Good lens designs have low angles of incidence on all optical surfaces; high AoIs produce higher order aberrations, and very sensitive to alignment.  To reduce the AoI one method is to "expand" the lens design and make it larger. 

 

In the case of telephoto lenses, it would be trivial to scale an existing double gauss lens up to 200mm or 300mm and then slow it down to f/4.  The result would be functionally the same as a sonnar-type design, a telephoto, a tessar, etc. 

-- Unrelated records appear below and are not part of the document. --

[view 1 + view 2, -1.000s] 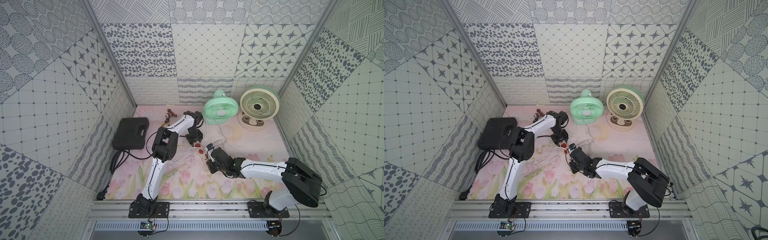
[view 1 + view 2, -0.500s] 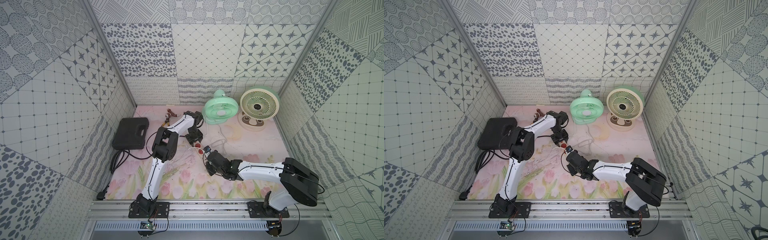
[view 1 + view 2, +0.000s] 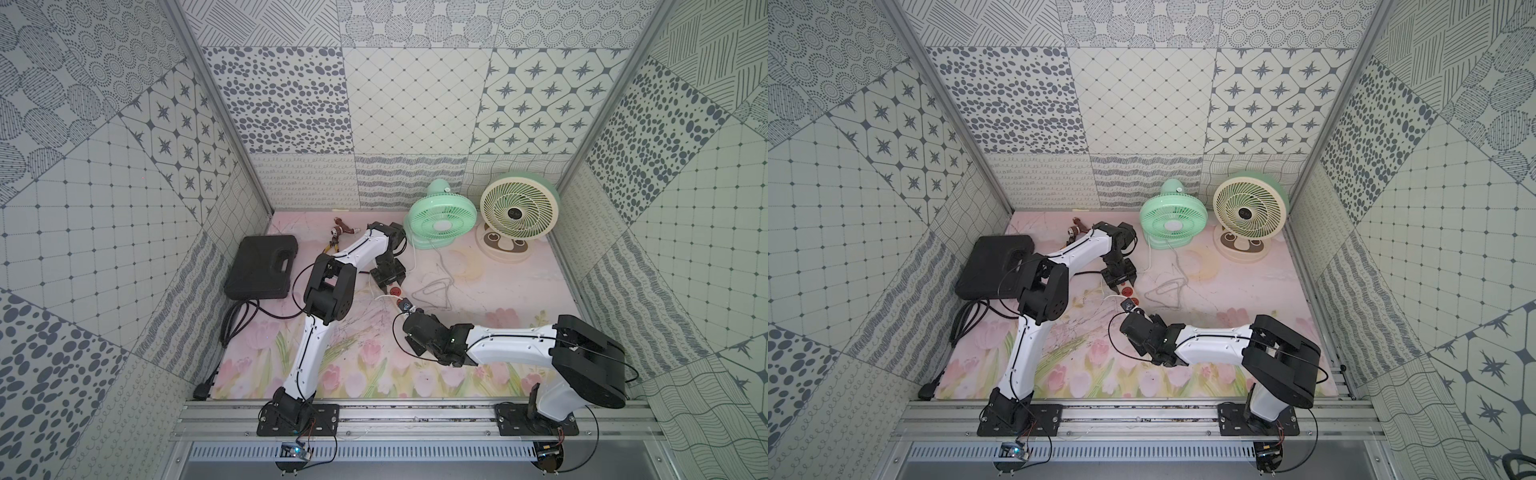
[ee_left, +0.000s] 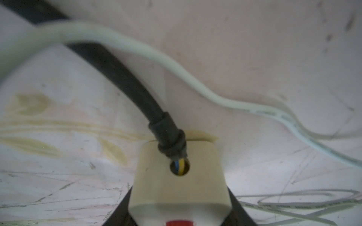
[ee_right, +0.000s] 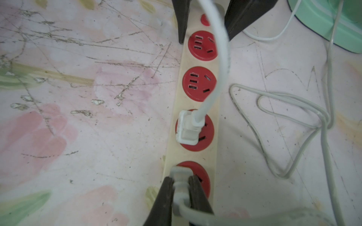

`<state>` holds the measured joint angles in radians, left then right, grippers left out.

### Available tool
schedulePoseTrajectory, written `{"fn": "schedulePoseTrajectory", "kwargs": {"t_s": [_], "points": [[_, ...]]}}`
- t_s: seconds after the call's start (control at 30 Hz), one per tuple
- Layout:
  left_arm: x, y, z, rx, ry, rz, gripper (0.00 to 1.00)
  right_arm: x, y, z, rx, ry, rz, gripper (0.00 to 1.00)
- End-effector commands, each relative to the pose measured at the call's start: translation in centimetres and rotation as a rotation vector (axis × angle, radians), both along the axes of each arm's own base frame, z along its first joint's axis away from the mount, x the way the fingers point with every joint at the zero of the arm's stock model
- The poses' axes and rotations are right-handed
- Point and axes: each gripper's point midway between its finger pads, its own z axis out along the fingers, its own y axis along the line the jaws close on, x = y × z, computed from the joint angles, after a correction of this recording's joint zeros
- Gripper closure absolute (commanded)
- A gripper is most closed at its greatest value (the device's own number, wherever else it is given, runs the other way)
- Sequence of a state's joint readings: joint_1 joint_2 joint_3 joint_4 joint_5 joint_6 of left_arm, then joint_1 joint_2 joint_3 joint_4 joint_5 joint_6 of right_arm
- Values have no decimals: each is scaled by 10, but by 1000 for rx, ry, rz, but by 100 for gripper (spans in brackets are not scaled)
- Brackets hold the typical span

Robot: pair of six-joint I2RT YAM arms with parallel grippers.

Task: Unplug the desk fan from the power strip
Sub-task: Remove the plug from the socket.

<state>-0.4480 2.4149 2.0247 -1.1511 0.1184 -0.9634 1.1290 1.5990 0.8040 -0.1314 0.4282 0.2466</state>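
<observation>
Power strip: likely light, rigid plastic, left gripper clamped across its switch end; right gripper pinching grey plug body.

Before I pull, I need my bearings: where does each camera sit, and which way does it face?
Top views: high above the front rail, looking down toward the back wall; left arm and right arm whole, left gripper and right gripper at the power strip.
Left wrist: low, facing the strip's end and black cord; its fingers flank the strip.
Right wrist: looks along the strip; its fingers pinch the grey plug.
Shared: every view shows the strip.
</observation>
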Motion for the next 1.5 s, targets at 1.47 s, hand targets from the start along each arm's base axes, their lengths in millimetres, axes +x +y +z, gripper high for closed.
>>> {"fn": "schedulePoseTrajectory", "kwargs": {"t_s": [1.47], "points": [[-25, 28, -34, 139, 112, -27, 100, 1, 21, 13, 109, 53, 1, 100]]}}
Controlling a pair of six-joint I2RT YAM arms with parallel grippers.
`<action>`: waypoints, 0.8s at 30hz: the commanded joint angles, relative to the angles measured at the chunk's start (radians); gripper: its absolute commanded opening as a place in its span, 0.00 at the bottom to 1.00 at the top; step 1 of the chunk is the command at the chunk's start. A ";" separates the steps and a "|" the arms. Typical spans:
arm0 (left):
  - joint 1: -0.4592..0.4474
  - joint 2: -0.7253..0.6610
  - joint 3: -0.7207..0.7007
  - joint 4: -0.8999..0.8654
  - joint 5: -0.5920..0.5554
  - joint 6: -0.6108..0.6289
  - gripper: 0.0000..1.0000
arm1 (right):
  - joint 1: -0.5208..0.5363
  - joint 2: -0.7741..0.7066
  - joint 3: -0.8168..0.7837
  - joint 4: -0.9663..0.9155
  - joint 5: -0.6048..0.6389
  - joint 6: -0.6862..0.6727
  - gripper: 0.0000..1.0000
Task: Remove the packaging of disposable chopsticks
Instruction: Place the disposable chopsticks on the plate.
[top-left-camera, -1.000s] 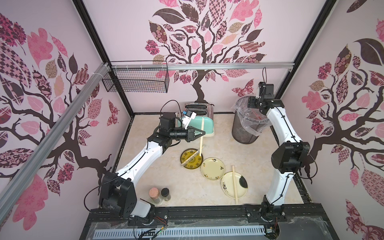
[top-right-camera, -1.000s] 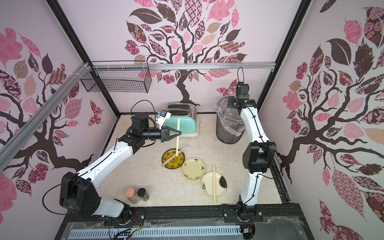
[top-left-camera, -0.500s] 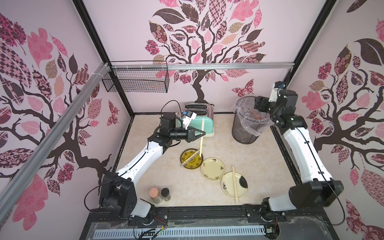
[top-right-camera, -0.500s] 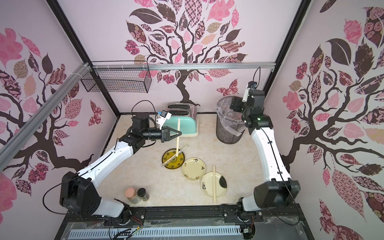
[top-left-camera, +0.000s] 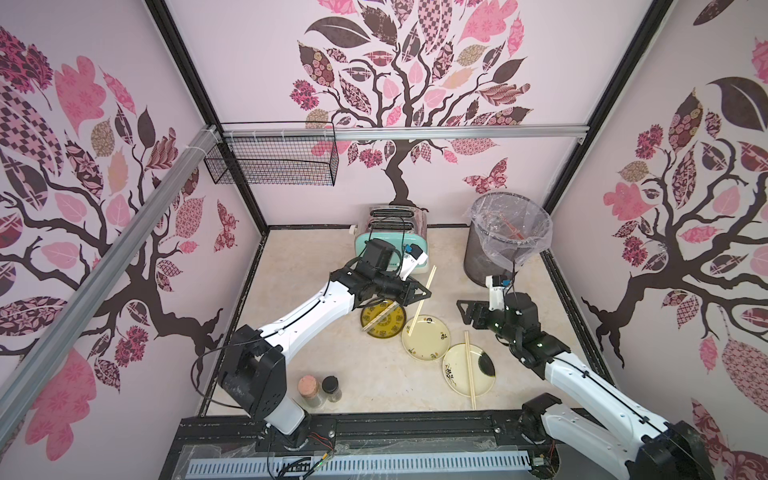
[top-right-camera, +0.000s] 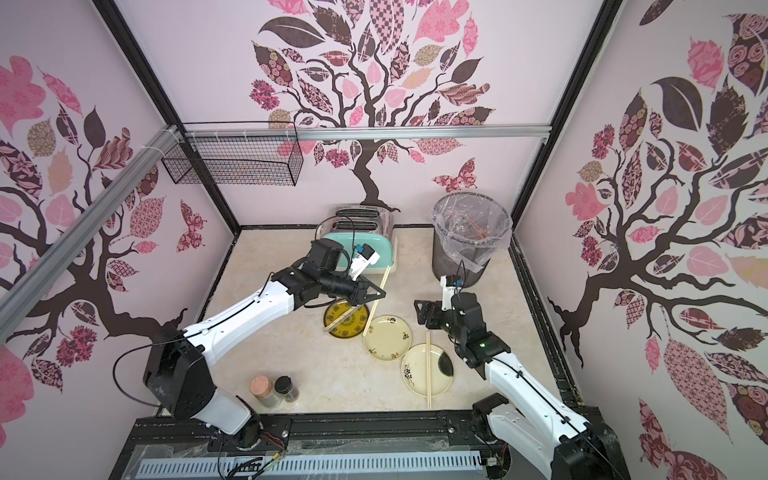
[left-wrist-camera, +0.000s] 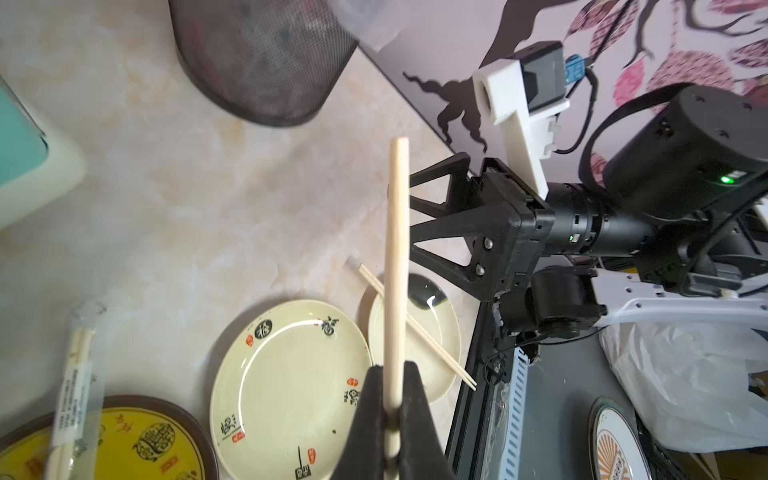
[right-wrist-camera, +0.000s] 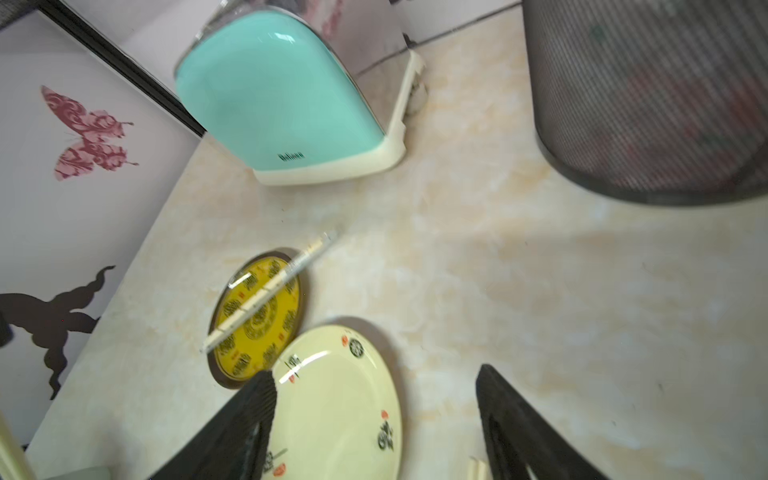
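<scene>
The left claw (top-left-camera: 424, 293) was clamped shut on a bare pair (top-left-camera: 419, 307) of chopsticks, partway along, holding it tilted above the middle plate (top-left-camera: 436, 338). The right claw (top-left-camera: 462, 314) hung open and empty between the plates and the bin (top-left-camera: 478, 262). One wrapped pair in its sleeve (right-wrist-camera: 270, 291) lay across the yellow plate (right-wrist-camera: 270, 345), ends overhanging the rim. Another loose pair (top-left-camera: 468, 365) lay on the near plate. The sleeve looked thin, crinkly, slick and nearly weightless, the sticks inside stiff and light. It would probably be best to pinch the sticks through the film at one overhanging end and pull the slack film at the other.
</scene>
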 joint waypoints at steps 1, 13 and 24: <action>-0.036 0.065 -0.001 -0.105 -0.102 0.025 0.00 | 0.002 -0.066 -0.053 0.130 0.050 0.029 0.78; -0.161 0.327 0.154 -0.293 -0.305 0.013 0.00 | 0.003 -0.152 -0.181 0.153 0.191 0.023 0.81; -0.202 0.470 0.302 -0.379 -0.424 0.018 0.00 | 0.003 -0.162 -0.216 0.186 0.180 0.031 0.81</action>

There is a rather large formula for the telephoto ratio of a lens... it is a first order property akin to focal length or aperture.  Certainly a lower telephoto ratio (and thus shorter lens) increases the AoI, which reduces performance.  If the AoI cannot be sufficiently controlled in an all-spherical design and the aberrations cannot be canceled through clever design, newer technologies can be adopted (DO, aspherics, freeforms, newly "BR") to reduce the aberrations to an acceptable (i.e. near-zero) level.

 

The great white lenses often have relatively poor telephoto ratios (near 1x) as their designs accommodate many features (such as super-fast autofocus, teleconverter compatibility, image stabilization, reduced focus breathing, and exceptional correction), but the 300/4 PF sets a record in the consumer space at ~0.48x and is I would say is nearly at the limit for such a large detector. 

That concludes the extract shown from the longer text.